The listing below is to be transcribed exactly.
The data START
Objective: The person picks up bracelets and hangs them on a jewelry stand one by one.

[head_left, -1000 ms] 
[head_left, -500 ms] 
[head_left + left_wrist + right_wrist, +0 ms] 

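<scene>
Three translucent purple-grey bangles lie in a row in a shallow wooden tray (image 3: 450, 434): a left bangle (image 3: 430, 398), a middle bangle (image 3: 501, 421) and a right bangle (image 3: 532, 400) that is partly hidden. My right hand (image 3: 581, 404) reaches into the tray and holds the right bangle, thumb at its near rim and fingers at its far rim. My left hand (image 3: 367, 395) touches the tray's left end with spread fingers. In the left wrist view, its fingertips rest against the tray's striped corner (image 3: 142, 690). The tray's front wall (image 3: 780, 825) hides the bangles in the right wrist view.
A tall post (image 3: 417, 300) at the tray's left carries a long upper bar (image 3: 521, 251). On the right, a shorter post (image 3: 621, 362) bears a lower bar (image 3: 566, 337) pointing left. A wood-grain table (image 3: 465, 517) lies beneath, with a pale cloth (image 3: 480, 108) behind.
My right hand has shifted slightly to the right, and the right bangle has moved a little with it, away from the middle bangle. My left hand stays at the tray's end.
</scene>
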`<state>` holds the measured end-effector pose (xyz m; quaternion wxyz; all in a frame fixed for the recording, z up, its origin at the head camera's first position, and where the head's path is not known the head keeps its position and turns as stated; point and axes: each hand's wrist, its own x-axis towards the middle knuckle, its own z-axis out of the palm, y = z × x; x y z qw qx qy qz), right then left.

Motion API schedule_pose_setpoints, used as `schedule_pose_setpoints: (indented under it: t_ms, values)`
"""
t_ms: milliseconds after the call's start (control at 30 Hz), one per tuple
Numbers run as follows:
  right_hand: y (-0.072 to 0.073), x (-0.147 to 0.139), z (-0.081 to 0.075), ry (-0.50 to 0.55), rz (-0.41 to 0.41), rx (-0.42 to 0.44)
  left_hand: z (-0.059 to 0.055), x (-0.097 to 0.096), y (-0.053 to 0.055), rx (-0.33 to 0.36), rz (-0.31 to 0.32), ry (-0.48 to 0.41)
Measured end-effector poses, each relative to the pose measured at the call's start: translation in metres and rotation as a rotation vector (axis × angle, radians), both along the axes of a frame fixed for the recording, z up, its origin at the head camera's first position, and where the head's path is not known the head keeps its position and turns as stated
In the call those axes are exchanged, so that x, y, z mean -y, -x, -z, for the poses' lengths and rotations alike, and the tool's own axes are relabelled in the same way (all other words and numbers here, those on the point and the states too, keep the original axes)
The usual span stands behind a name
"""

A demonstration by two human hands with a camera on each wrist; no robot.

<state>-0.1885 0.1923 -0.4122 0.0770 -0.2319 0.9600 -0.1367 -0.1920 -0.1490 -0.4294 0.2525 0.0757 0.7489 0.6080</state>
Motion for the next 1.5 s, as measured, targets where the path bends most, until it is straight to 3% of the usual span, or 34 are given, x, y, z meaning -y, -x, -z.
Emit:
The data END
**Response to the task:**
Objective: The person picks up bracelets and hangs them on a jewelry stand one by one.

[head_left, -1000 ms] 
[head_left, -500 ms] 
[head_left + left_wrist + right_wrist, +0 ms] 

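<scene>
Three translucent purple-grey bangles lie in a row in a shallow wooden tray (image 3: 450, 434): a left bangle (image 3: 430, 398), a middle bangle (image 3: 501, 421) and a right bangle (image 3: 532, 400) that is partly hidden. My right hand (image 3: 581, 404) reaches into the tray and holds the right bangle, thumb at its near rim and fingers at its far rim. My left hand (image 3: 367, 395) touches the tray's left end with spread fingers. In the left wrist view, its fingertips rest against the tray's striped corner (image 3: 142, 690). The tray's front wall (image 3: 780, 825) hides the bangles in the right wrist view.
A tall post (image 3: 417, 300) at the tray's left carries a long upper bar (image 3: 521, 251). On the right, a shorter post (image 3: 621, 362) bears a lower bar (image 3: 566, 337) pointing left. A wood-grain table (image 3: 465, 517) lies beneath, with a pale cloth (image 3: 480, 108) behind.
My right hand has shifted slightly to the right, and the right bangle has moved a little with it, away from the middle bangle. My left hand stays at the tray's end.
</scene>
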`<state>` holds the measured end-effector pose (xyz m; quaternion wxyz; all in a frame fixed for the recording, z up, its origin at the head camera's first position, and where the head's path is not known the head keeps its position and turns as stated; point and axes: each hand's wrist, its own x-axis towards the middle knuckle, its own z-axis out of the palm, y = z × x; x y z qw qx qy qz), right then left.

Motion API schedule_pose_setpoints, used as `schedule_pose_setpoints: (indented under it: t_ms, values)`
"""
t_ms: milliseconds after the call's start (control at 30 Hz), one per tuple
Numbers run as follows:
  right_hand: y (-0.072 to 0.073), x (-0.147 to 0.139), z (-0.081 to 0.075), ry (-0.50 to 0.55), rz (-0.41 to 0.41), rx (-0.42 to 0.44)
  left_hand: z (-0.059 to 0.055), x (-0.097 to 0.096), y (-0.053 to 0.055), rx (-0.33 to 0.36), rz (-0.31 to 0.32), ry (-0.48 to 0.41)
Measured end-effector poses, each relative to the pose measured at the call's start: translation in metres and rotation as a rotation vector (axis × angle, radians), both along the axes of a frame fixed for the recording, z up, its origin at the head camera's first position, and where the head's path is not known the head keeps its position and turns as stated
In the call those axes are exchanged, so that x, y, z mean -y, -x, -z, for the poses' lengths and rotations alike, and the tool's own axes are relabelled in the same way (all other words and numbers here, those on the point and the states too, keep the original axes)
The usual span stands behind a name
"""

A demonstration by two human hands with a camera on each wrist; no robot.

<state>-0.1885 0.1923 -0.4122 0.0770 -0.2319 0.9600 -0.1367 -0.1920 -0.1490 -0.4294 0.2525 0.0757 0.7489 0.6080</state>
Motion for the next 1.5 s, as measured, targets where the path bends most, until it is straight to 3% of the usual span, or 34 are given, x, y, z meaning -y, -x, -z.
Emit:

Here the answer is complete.